I'm not a turner but love woodworking. I have done carpentry work for a while but have recently started making rustic furniture and various other projects that involve more art than "structure" type work. I have always loved the thought of making my own lumber so I have given that a try as well.

1. Some cedar I milled
2. Beautiful wood
3. This is a coat rack and shelf I built with the cedar for my wife
4. My next project, some oak logs I want to slab out


----------



## SetDaHook (Oct 21, 2010)

Nice slabs...Do you have your own mill?


----------



## bill (May 21, 2004)

Nice job, cedar is good stuff


----------



## Tortuga (May 21, 2004)

Man !!!! When I think of cedar..I think in terms of cedar fence posts. Really didn't realize they grew that big....

Really NICE work..


----------



## Slip (Jul 25, 2006)

NICE!!!


----------



## FISH BAIT (Jun 7, 2004)

SetDaHook, yes I have a chainsaw mill
These cedars are at least 150yrs old. They came off our family homestead.


----------



## 3192 (Dec 30, 2004)

Great looking wood!! Please keep us posted on how that oak turns out.
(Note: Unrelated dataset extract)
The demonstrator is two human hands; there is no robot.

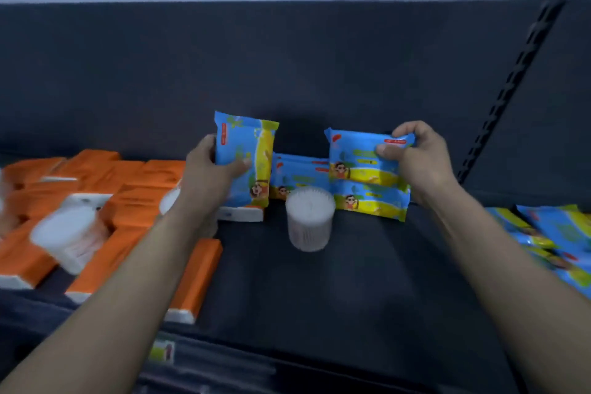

That cedar is awesome! gb

I like that chainsaw mill....how do you like it??


----------



## FISH BAIT (Jun 7, 2004)

galvbay, It will be a while for the oak. If all goes well it will have to air dry for about 2.5 years. The cedar has been in my shop stickered air drying for a year. 
So far the chainsaw mill has been a blast. There is alot more to it than I figured. The one thing that is killing me is that I need a much bigger saw. I'm going to end up roasting the little MS390 that is on it now.

FB


----------